WORK ITEM ▸ Output the data unchanged and complete, minus the images.
========
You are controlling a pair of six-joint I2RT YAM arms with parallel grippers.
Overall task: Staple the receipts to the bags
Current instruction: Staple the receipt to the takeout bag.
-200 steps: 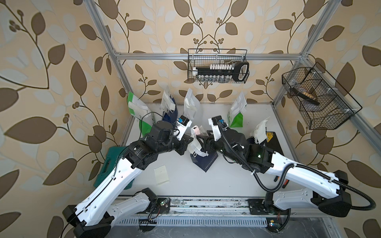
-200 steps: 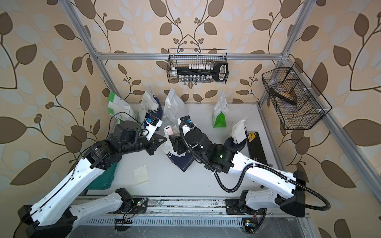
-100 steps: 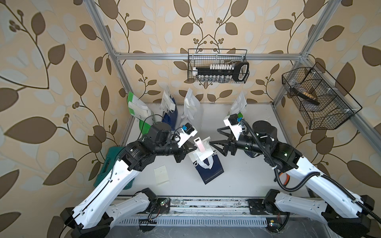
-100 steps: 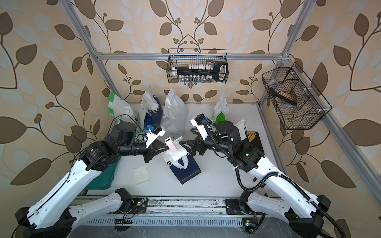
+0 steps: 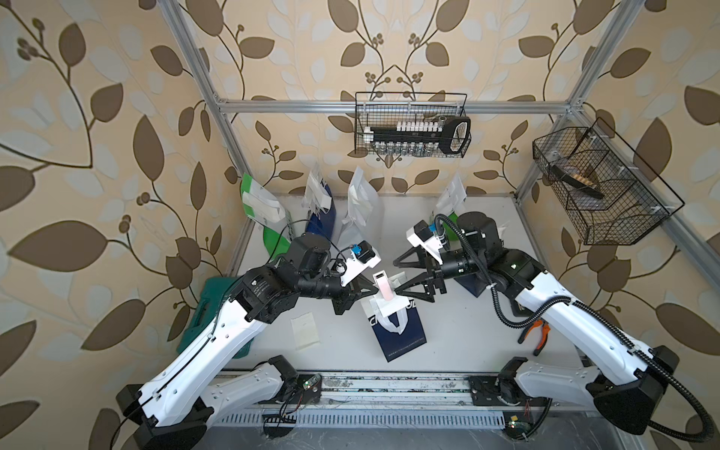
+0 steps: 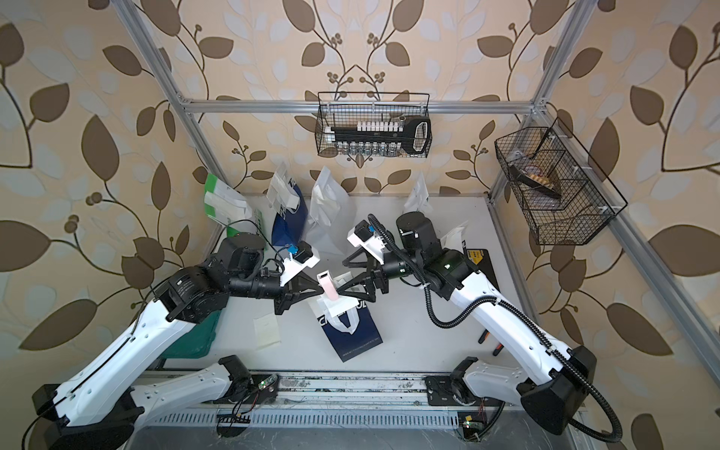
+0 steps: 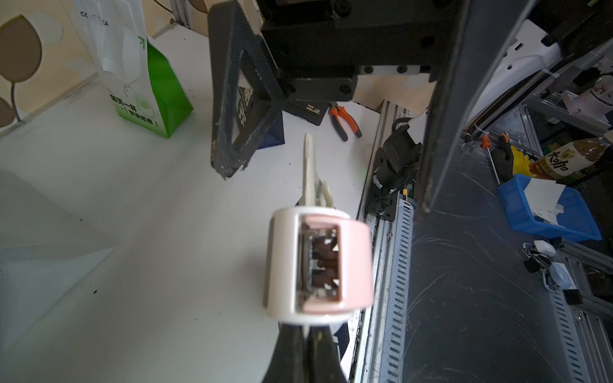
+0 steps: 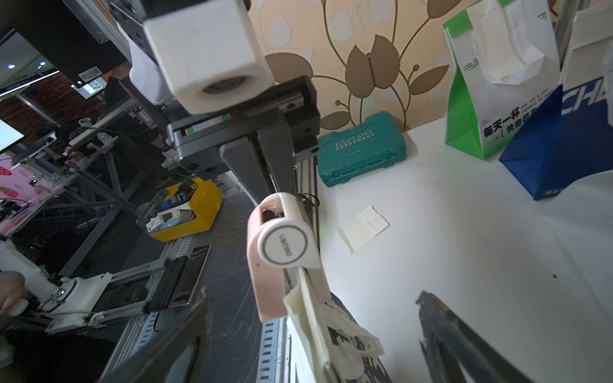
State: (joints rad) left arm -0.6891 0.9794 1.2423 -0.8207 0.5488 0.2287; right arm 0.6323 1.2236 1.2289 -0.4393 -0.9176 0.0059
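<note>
**Left end effector** (image 5: 370, 289): closed on the pink-and-white stapler (image 5: 382, 286), gripping it from the 9 o'clock side.

**Stapler axis:** in both top views it runs roughly from 11 to 5 o'clock. The 5 o'clock end is lowered onto the top edge of the navy bag (image 5: 403, 341). In the right wrist view, pale paper enters the stapler's mouth. Whether this is the receipt (image 5: 389, 307), a handle strap or both cannot be told.

**Navy bag:** lies flat at the centre of the table (image 5: 467, 335). Its long axis also runs about 11 to 5 o'clock, with the mouth at the 11 o'clock end.

**Right end effector** (image 5: 395, 276): jaws wide apart, holding nothing, pointing toward 9 o'clock.

**Governing relation:** the stapler lies at 9 o'clock from the right end effector, just ahead of the fingertips and on the line between them. One fingertip sits at or beside the stapler's lower end, but contact cannot be confirmed.

**Assessment:** the right arm is the nearer free arm. To squeeze, it would probably advance toward 9 o'clock until its jaws bracket the stapler across the short axis, then close.

**Loose receipt** (image 5: 305, 331): lies on the table at 8 o'clock from the bag, nearer the left arm.
</note>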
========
WRITTEN SOLUTION ▸
You are controlling a pair of six-joint I2RT YAM arms with parallel grippers.
Overall task: Staple the receipts to the bags
Current instruction: Staple the receipt to the takeout bag.
-200 steps: 
-200 steps: 
-100 steps: 
-100 steps: 
+0 steps: 
+0 steps: 
+0 steps: 
+0 steps: 
State: (joints rad) left arm -0.6891 0.9794 1.2423 -0.8207 0.5488 0.2287; right arm 0.6323 1.2236 1.2289 -0.4393 -0.9176 0.0059
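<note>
**Left end effector** (image 5: 370, 289): closed on the pink-and-white stapler (image 5: 382, 286), gripping it from the 9 o'clock side.

**Stapler axis:** in both top views it runs roughly from 11 to 5 o'clock. The 5 o'clock end is lowered onto the top edge of the navy bag (image 5: 403, 341). In the right wrist view, pale paper enters the stapler's mouth. Whether this is the receipt (image 5: 389, 307), a handle strap or both cannot be told.

**Navy bag:** lies flat at the centre of the table (image 5: 467, 335). Its long axis also runs about 11 to 5 o'clock, with the mouth at the 11 o'clock end.

**Right end effector** (image 5: 395, 276): jaws wide apart, holding nothing, pointing toward 9 o'clock.

**Governing relation:** the stapler lies at 9 o'clock from the right end effector, just ahead of the fingertips and on the line between them. One fingertip sits at or beside the stapler's lower end, but contact cannot be confirmed.

**Assessment:** the right arm is the nearer free arm. To squeeze, it would probably advance toward 9 o'clock until its jaws bracket the stapler across the short axis, then close.

**Loose receipt** (image 5: 305, 331): lies on the table at 8 o'clock from the bag, nearer the left arm.
</note>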

No more work is needed on this answer.